Tracciare una rotta per fronteggiare il mare in tempesta della diplomazia internazionale non è cosa da poco. La soluzione è a un bivio: rapporti distesi o azioni dure e provocatorie. L’emergenza negli scali ferroviari, ai valichi nasce dalla decisione della Germania di sospendere Schengen per il G7 e della Francia di bloccare la porta di Ventimiglia.

Il “risiko dei migranti” è un gioco che stamattina ha mosso le camionette della polizia e dei carabinieri liguri. Poco dopo le 7.30, le forze dell’ordine hanno iniziato a sgomberare una trentina di profughi che dormivano sugli scogli dei Balzi Rossi, a pochi metri dal confine con la Francia.
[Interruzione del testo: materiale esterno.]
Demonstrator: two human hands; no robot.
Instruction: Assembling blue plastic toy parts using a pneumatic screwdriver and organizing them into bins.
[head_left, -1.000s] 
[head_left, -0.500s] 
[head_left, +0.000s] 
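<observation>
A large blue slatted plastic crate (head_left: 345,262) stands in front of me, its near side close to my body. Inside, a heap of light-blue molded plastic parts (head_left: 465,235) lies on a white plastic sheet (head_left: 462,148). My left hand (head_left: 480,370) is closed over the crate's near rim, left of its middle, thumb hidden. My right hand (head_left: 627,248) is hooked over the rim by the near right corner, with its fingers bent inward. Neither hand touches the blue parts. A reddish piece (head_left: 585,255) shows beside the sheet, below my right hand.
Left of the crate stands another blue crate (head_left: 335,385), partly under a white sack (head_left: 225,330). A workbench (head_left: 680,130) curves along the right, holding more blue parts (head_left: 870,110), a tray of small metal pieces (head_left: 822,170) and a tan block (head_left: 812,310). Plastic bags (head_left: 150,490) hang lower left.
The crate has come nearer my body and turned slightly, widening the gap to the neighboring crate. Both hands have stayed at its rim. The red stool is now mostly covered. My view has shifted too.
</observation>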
I migranti vengono portati via di peso, non vogliono lasciare la loro posizione. Non c’è modo di fermare lo sgombero: i ragazzi sono obbligati a salire sui pullman della Croce Rossa. Altre duecento persone in questi giorni hanno vissuto e dormito  nella stazione di Ventimiglia: tra loro  donne e bambini, intere famiglie che da domenica sera sono sistemate lungo il corridoio ferroviario.

Il sindaco di Ventimiglia Enrico Ioculano, che non era stato avvertito del blitz, invoca una soluzione politica, al di là dei necessari sostegni di solidarietà, cosa che per altro non c’è. Il no di Giovanni Toti a qualsiasi intervento umanitario ha provocato il rifiuto della Protezione Civile di intervenire nello sgombero di questa mattina.

A Ventimiglia, in mattinata, sono arrivati anche Luca Pastorino, deputato ed ex candidato alla presidenza della Liguria, Giovanni Paglia e Nicola Fratoianni, deputati di Sel, che hanno compiuto sopralluoghi per verificare la situazione. “Presenterò un’interrogazione sullo sgombero – annuncia ai nostri microfoni Pastorino – Non esiste che vengano fatte violenze su quelle persone, oltretutto per spostarle di appena centro metri. Il vicequestore ci ha spiegato che l’ordine è arrivato direttamente dal Ministero degli Interni”.

Nel corso del suo sopralluogo Pastorino ha avuto l’impressione che la situazione non venisse gestita e definisce triste l’immagine dell’Europa che esce da questa vicenda. Positiva, invece, la solidarietà espressa sia dal Comune di Ventimiglia, lasciato pressoché solo ad affrontare la situazione, sia dai semplici cittadini della cittadina ligure, che portano beni di prima necessità ai migranti.
“Renzi ha fatto bene ad alzare un po’ la voce con la Francia – osserva il parlamentare – ma ora servono misure concrete, come il rilascio di permessi temporanei per motivi umanitari, già utilizzati nel 2011, che consentano alle persone di ricongiungersi coi propri cari”.